Will
Chłopak miał poważny problem. Roboty miał w cholerę, a czasu mało. Zorganizować żarcie dla 10 ludzi to nie jest zadanie należące do najprostszych.
W dodatku Will podejrzewał, że miejscowi wcześniej, czy później zainteresują się źródłem ich towaru i zaczną na regularne dostawy spoglądać chciwym wzrokiem. Mimo z natury optymistycznego podejścia do świata, chłopak tylko czekał aż do ich plaży dobije kilka łódek łasych na leżące bezczynnie gamble. A wtedy jak to mawiał jego znajomy z Vegas staruszek: "Kiedy ludzi kupa i Herkules dupa".
Na szczęście jego rozmyślania przerwała Marla. Will uśmiechnął się na jej widok i wspomnienie krótkiej, lecz intensywnej znajomości. Co prawda jej pojawienie się nie rozwiązywało żadnych z jego problemów, ale kontakt z nią wprawiał chłopaka w dobry nastrój.
Will nie mógł pojąć co
taka dziewczyna robi w tej dziurze, ale jakoś nie miał okazji dłużej na ten temat porozmawiać. Widząc smutek dziewczyny, że jeszcze nie ma wolnego, z rozbawieniem puścił do niej oko i lekko obrócił się by widzieć do kogo idzie.

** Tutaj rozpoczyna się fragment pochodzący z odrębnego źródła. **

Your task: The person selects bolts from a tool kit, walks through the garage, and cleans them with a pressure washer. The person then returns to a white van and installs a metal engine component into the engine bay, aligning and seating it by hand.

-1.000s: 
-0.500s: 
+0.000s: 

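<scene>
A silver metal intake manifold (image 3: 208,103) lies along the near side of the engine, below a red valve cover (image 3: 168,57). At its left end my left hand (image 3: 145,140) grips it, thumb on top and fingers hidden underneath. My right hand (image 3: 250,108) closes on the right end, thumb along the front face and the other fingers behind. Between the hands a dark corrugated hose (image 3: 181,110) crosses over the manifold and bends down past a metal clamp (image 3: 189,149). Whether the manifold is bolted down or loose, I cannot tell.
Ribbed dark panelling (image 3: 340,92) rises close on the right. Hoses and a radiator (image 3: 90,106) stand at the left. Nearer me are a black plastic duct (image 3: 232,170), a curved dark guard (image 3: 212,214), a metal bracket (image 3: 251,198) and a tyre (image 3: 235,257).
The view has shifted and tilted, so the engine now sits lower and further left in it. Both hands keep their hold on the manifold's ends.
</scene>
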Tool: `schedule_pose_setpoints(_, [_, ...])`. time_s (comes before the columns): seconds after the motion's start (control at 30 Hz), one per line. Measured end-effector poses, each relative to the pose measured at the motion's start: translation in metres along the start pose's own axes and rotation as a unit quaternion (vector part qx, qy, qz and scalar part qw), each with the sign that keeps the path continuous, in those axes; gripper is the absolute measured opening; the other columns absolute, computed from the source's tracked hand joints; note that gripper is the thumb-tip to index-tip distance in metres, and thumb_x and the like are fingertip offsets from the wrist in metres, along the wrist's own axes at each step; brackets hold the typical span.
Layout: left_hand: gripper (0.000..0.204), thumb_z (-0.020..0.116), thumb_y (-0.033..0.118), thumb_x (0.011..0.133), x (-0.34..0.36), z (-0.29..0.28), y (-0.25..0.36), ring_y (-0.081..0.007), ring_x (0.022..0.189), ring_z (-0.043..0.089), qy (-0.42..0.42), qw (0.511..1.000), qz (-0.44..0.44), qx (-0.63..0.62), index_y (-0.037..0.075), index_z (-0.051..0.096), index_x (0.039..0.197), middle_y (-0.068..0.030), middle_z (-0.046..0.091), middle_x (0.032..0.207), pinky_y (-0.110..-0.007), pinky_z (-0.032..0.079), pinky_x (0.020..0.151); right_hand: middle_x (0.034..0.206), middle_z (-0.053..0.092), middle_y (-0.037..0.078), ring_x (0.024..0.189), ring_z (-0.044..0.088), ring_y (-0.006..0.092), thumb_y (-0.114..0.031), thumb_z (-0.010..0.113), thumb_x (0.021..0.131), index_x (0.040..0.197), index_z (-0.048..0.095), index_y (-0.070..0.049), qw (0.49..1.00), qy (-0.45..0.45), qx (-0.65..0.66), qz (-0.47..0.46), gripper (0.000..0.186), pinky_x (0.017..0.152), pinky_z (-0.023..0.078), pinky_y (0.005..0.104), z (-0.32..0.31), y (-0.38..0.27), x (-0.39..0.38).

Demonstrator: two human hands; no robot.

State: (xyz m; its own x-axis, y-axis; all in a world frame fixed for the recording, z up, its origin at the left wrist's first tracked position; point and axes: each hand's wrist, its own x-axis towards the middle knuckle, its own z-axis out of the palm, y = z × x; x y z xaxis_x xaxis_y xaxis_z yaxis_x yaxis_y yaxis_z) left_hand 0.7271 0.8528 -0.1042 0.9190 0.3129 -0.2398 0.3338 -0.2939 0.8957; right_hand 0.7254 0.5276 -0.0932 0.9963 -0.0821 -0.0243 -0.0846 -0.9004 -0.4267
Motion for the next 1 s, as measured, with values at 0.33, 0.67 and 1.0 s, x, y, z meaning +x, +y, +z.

Mimo w miarę częstych wizyt w miasteczku, facet wydawał mu się całkowicie nieznajomy. Will raz jeszcze zerknął na Marlę i wrócił do myślenia o ich znajomości. Usłyszawszy jednak kroki dobiegające ze strony którą przed chwilą obserwował, chłopak wytężył słuch i udając całkowicie spokojnego dalej pił piwo nie dając po sobie niczego poznać. Gdy mężczyzna usiadł obok niego i odezwał się, Will okręcił się na krześle w jego stronę i spokojnie patrząc w oczy wysłuchał do końca jego wypowiedzi.
Następnie zdał sobie sprawę, że ma przejebane.